◆ TASK INSTRUCTIONS ◆
Search the listing below for the word "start" and return each line that contains it.

◆ DATA PROVIDED ◆
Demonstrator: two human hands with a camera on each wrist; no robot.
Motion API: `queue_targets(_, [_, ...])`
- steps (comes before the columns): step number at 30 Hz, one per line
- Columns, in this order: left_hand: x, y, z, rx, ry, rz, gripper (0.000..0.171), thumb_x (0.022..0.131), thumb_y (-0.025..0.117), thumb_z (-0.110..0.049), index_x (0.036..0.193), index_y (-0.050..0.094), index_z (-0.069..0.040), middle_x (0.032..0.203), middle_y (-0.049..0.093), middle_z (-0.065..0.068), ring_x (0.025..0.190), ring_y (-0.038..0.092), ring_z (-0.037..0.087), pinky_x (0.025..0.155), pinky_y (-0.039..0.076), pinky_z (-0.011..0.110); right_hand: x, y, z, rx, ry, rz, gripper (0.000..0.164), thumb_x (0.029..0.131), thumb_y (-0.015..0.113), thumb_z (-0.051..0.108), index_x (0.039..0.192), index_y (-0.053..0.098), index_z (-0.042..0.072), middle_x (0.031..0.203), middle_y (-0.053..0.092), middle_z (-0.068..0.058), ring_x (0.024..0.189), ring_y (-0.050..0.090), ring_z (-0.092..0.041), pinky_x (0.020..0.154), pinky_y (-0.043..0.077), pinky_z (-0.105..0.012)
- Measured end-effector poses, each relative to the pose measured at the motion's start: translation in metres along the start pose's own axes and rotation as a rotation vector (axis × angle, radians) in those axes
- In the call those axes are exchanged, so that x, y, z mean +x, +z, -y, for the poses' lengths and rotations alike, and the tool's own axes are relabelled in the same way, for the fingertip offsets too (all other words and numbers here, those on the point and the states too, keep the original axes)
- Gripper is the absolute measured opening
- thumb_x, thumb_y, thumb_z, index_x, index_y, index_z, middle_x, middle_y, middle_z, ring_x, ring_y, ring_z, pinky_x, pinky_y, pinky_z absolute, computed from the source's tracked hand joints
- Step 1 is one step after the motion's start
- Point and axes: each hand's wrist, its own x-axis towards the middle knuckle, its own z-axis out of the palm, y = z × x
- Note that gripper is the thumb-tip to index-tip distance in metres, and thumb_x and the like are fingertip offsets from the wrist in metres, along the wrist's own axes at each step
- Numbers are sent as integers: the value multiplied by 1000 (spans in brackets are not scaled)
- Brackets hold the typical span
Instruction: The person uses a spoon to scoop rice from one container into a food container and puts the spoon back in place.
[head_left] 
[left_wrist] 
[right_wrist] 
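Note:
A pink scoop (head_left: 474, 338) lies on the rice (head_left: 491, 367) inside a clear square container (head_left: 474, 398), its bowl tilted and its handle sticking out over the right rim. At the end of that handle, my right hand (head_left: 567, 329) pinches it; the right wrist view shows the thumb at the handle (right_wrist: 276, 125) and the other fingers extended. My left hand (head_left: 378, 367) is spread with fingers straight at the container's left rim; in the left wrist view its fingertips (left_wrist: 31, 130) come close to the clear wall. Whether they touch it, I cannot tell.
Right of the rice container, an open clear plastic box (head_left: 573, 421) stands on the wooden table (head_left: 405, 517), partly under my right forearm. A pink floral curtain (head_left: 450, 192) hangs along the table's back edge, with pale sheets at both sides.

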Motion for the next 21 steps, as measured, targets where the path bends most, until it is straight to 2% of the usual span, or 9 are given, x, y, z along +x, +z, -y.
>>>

◆ ANSWER TO THE EXERCISE ◆
- Measured end-effector poses, each relative to the pose measured at the motion's start: translation in metres along the start pose's own axes and rotation as a rotation vector (axis × angle, radians) in those axes
- Step 1 is one step after the motion's start

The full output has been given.